I'll finish by stating once more that I'm not suggesting anyone should copy me.

----------


## Adam

Brooding will depend on the temperature outside the hive as well as the day length. (We know that brooding slows down after the longest day so the opposite effect would apply in winter after the shortest day I suppose. Ideally you would want to treat with Oxalic Acid when there's minimal sealed brood. I've not pulled out brood frames over the winter but my best guess is that the mild winter for me last year resulted in a relatively ineffective mite kill when the hive was 'cleansed' with Oxalic Acid. I tend to do it between Christmas and New Year. Never seen any queen issues at all after treatment. Opening on a cold day for a few moments doesn't seem to be a problem. I believe that trickling a liquid is safer for the beekeeper than scooping a small quantity into a vaporiser and then producing a dangerous gas.
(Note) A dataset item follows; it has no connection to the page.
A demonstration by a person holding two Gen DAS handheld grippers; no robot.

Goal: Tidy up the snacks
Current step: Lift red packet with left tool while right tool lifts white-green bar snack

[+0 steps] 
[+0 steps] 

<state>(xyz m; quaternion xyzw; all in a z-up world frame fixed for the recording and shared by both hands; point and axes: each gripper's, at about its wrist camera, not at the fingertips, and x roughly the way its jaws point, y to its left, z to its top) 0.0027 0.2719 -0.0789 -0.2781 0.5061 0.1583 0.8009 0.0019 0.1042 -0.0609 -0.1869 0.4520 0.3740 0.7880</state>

My guess is that it's also quicker and you can have a quick peek at stores as well whilst the crown-board is off. We now have an approved product - Api-Boixal - which doesn't seem much different apart from cost (and it's a stronger mix) to self-mix Oxalic Acid.

----------


## Jon

> I got tired of being told, that opening a hive in the middle of winter would kill or seriously damage the colony,


I am with you 100% Prakel. Opening a hive for 5 minutes makes no difference.
We have Arnia monitoring equipment at the association apiary and during the summer a hive which has been opened for half an hour for beginners to inspect, has the brood nest is back at 34.5c within a few minutes of being closed.
In winter I have come across hives blown over or with the lid blown off which have been exposed to the elements for a couple of days and the bees are usually still alive, albeit a little bedraggled. Bees are far more resilient than most people imagine.

----------


## busybeephilip

> We have Arnia monitoring equipment at the association apiary .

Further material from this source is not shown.